Após seis meses de intervenção na RIC Ambiental, a Prefeitura de Marília decidiu devolver a gestão da empresa sem apresentar resultados concretos. O decreto assinado pelo prefeito Vinicius Camarinha encerra uma medida que, embora tenha sido anunciada com alarde, termina sem respostas claras sobre as supostas irregularidades que motivaram sua instauração.
🎭 Uma intervenção que mais pareceu encenação
A administração municipal alegou “graves falhas na execução do contrato” como justificativa para assumir o controle da concessionária de água e esgoto. No entanto, ao fim do prazo, não há relatório público, não há responsabilizações, não há transparência. O que se viu foi uma movimentação política que serviu mais para reforçar a imagem da Prefeitura como “fiscalizadora” do que para resolver os problemas estruturais do serviço.

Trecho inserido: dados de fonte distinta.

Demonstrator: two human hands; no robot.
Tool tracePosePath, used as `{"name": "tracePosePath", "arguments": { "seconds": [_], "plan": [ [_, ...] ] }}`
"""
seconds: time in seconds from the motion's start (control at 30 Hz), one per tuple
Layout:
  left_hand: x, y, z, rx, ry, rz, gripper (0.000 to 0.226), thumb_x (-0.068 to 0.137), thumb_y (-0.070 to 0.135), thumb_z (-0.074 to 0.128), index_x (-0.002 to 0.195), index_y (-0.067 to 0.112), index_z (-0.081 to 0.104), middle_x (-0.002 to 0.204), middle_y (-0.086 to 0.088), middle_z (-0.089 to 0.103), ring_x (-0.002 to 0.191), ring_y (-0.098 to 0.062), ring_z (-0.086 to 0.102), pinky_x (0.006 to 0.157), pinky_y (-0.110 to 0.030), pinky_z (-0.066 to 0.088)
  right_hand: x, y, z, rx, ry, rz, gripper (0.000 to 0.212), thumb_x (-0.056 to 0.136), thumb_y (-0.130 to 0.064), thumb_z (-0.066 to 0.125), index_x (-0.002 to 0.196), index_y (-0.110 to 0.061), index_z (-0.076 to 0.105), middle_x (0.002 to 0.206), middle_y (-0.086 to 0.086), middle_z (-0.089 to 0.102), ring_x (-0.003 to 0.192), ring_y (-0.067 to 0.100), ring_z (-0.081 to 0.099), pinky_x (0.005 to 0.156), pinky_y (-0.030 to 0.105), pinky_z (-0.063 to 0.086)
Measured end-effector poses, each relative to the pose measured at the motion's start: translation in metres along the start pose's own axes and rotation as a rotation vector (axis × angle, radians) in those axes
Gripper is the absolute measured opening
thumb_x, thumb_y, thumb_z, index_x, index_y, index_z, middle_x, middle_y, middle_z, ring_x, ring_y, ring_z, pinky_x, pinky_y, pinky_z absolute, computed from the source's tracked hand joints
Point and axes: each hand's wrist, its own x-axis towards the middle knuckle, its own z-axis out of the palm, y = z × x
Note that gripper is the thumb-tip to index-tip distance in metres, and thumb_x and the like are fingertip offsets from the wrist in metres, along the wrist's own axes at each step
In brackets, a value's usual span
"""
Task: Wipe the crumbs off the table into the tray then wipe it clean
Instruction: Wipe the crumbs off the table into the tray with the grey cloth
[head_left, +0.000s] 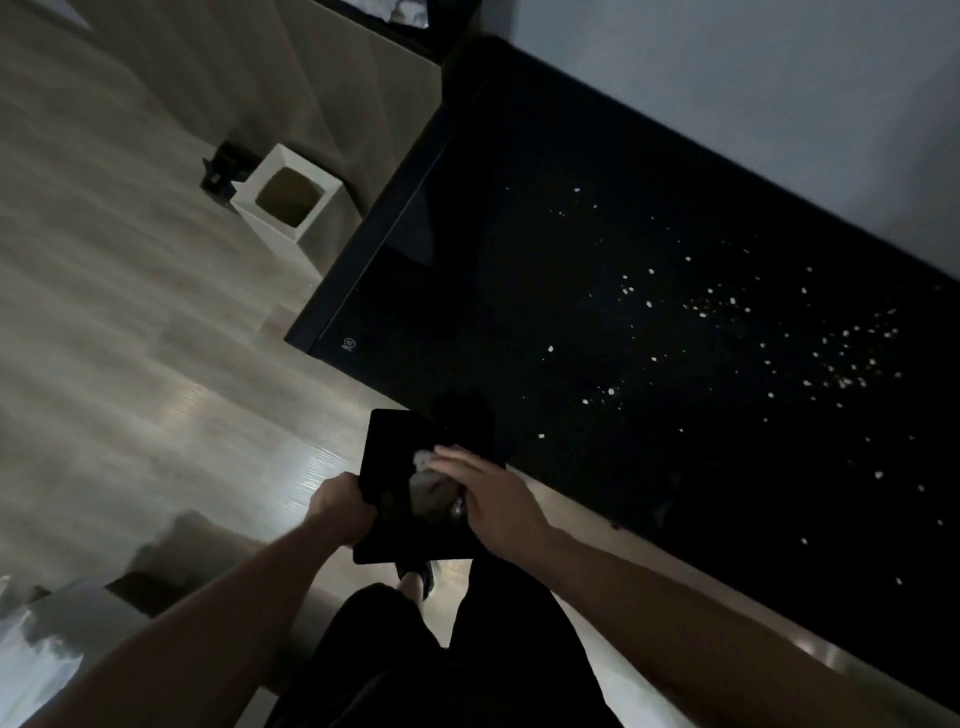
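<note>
Here, a dim room is seen from above, looking down a person's two bare forearms. The left hand (340, 501) grips the left edge of a black rectangular tray (387, 452), fingers curled around its rim, holding it in the air just off the near edge of a black glossy table (519, 270). The right hand (493, 499) lies flat over a crumpled grey cloth (428, 491) resting in the tray, fingers spread and pressing on it; whether they close around the cloth cannot be told. Pale crumbs (841, 358) are scattered across the table top, thickest toward the right, well apart from the tray. On the wooden floor (130, 312) beyond the table's left end stands a white square bin (285, 200). The person's dark trousers (441, 675) fill the bottom of the view.
</note>
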Motion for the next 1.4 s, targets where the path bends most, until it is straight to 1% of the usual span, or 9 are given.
{"name": "tracePosePath", "arguments": {
  "seconds": [0.13,0.33,0.47,0.57,0.67,0.97,1.13,1.23,1.4],
  "plan": [
    [0.001,0.004,0.001,0.038,-0.022,0.021,0.026,0.079,0.018,0.057,0.098,0.007,0.070,0.088,-0.010,0.071,0.091,-0.031,0.071,0.066,-0.029,0.050,-0.019,0.008,-0.051,0.191,0.375,0.189,0.065,0.092,0.013,0.039,0.145,-0.019,0.060,0.156,-0.007,0.052,0.146,0.005,0.045,0.120,0.033,0.040],
    [0.001,0.019,0.008,0.066,-0.030,0.040,0.023,0.080,0.017,0.057,0.096,0.005,0.069,0.094,-0.013,0.074,0.093,-0.032,0.071,0.064,-0.029,0.046,-0.028,0.082,-0.161,-0.076,0.681,0.354,0.058,0.098,0.006,0.042,0.151,-0.016,0.053,0.162,0.000,0.045,0.153,0.014,0.036,0.126,0.035,0.030],
    [0.004,0.026,0.015,0.076,-0.036,0.036,0.019,0.080,0.017,0.056,0.090,0.006,0.068,0.092,-0.012,0.073,0.092,-0.033,0.070,0.063,-0.029,0.044,-0.015,0.141,-0.185,-0.270,0.497,0.621,0.056,0.100,-0.010,0.048,0.154,-0.027,0.046,0.170,0.001,0.027,0.158,0.032,0.019,0.127,0.058,0.019],
    [0.006,0.035,0.019,0.073,-0.037,0.034,0.014,0.080,0.018,0.056,0.086,0.010,0.066,0.092,-0.013,0.073,0.092,-0.033,0.070,0.064,-0.029,0.046,-0.003,0.151,-0.167,-0.468,0.371,0.697,0.069,0.099,-0.027,0.045,0.164,-0.034,0.021,0.175,0.004,0.009,0.158,0.042,0.005,0.126,0.064,0.008],
    [0.008,0.043,0.023,0.058,-0.035,0.020,0.020,0.080,0.018,0.056,0.091,0.008,0.069,0.094,-0.012,0.073,0.095,-0.033,0.069,0.067,-0.029,0.047,0.000,0.139,-0.142,-0.475,0.411,0.656,0.075,0.095,-0.031,0.034,0.166,-0.031,0.011,0.175,0.006,0.003,0.160,0.036,0.001,0.128,0.058,0.007],
    [0.004,0.045,0.026,-0.029,-0.043,0.004,0.027,0.078,0.018,0.057,0.098,0.004,0.068,0.096,-0.015,0.072,0.093,-0.034,0.070,0.071,-0.032,0.053,-0.029,0.069,-0.047,-0.314,0.310,0.326,0.071,0.089,-0.023,0.033,0.160,-0.027,0.038,0.172,-0.002,0.022,0.161,0.020,0.009,0.130,0.049,0.011],
    [-0.005,0.040,0.026,-0.035,-0.035,0.015,0.030,0.081,0.019,0.061,0.105,0.003,0.068,0.102,-0.017,0.072,0.098,-0.035,0.069,0.076,-0.034,0.054,-0.045,0.017,0.006,-0.049,0.198,0.263,0.067,0.089,-0.010,0.046,0.153,-0.028,0.048,0.166,-0.010,0.037,0.155,0.011,0.030,0.126,0.044,0.028],
    [-0.010,0.040,0.028,-0.018,-0.026,0.018,0.032,0.083,0.023,0.064,0.108,0.004,0.067,0.105,-0.016,0.072,0.101,-0.034,0.069,0.079,-0.035,0.054,-0.047,-0.009,0.002,0.118,0.291,0.333,0.063,0.096,-0.003,0.047,0.151,-0.031,0.051,0.160,-0.014,0.045,0.145,0.003,0.042,0.120,0.028,0.037],
    [-0.016,0.043,0.025,-0.065,-0.031,0.006,0.037,0.082,0.028,0.065,0.108,0.001,0.066,0.106,-0.018,0.072,0.103,-0.035,0.068,0.083,-0.037,0.056,-0.046,-0.001,-0.050,0.191,0.487,0.371,0.064,0.097,0.003,0.047,0.151,-0.029,0.052,0.152,-0.013,0.053,0.135,-0.009,0.044,0.117,0.012,0.032]
  ]
}}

📉 Prejuízo milionário e silêncio administrativo
O estudo da Fundação Instituto de Administração (FIA) apontou um prejuízo de R$ 55,7 milhões com o atual modelo de concessão, além de perdas fiscais e transferência de toda a receita tarifária — estimada em mais de R$ 3 bilhões ao longo de 35 anos — para a empresa, sem contrapartidas diretas ao município. E mesmo com esse diagnóstico, a gestão municipal opta por devolver o comando à RIC Ambiental, como se nada tivesse acontecido.

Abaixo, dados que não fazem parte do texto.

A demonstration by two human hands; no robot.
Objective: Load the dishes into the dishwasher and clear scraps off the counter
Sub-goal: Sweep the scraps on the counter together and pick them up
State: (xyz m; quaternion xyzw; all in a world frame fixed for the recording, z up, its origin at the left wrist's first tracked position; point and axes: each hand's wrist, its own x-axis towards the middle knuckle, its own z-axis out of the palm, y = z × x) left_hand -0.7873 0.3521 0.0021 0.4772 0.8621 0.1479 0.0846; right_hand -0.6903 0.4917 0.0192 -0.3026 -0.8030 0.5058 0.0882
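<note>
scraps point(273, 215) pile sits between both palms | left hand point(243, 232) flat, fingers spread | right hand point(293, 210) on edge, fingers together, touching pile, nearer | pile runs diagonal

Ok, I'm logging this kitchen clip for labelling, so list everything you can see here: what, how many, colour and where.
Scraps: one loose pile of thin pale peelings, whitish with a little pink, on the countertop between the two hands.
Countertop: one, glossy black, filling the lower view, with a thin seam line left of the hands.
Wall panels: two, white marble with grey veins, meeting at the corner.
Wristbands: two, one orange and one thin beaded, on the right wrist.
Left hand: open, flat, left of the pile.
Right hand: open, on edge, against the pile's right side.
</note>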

🧾 Relatório final: auditoria ou pizza?
O interventor deverá apresentar um relatório final com possíveis irregularidades. Mas até agora, esse documento não foi divulgado, nem se sabe se haverá responsabilizações ou medidas concretas. A população, que esperava por mudanças reais, fica com a sensação de que tudo não passou de uma jogada de marketing — uma cortina de fumaça para encobrir a falta de ação efetiva.
⏳ O tempo dirá
A Prefeitura afirma que o relatório poderá embasar futuras decisões, inclusive a ruptura do contrato. Mas diante da falta de transparência e da devolução apressada da gestão, fica a dúvida: estamos diante de uma auditoria séria ou de mais um episódio que termina em pizza?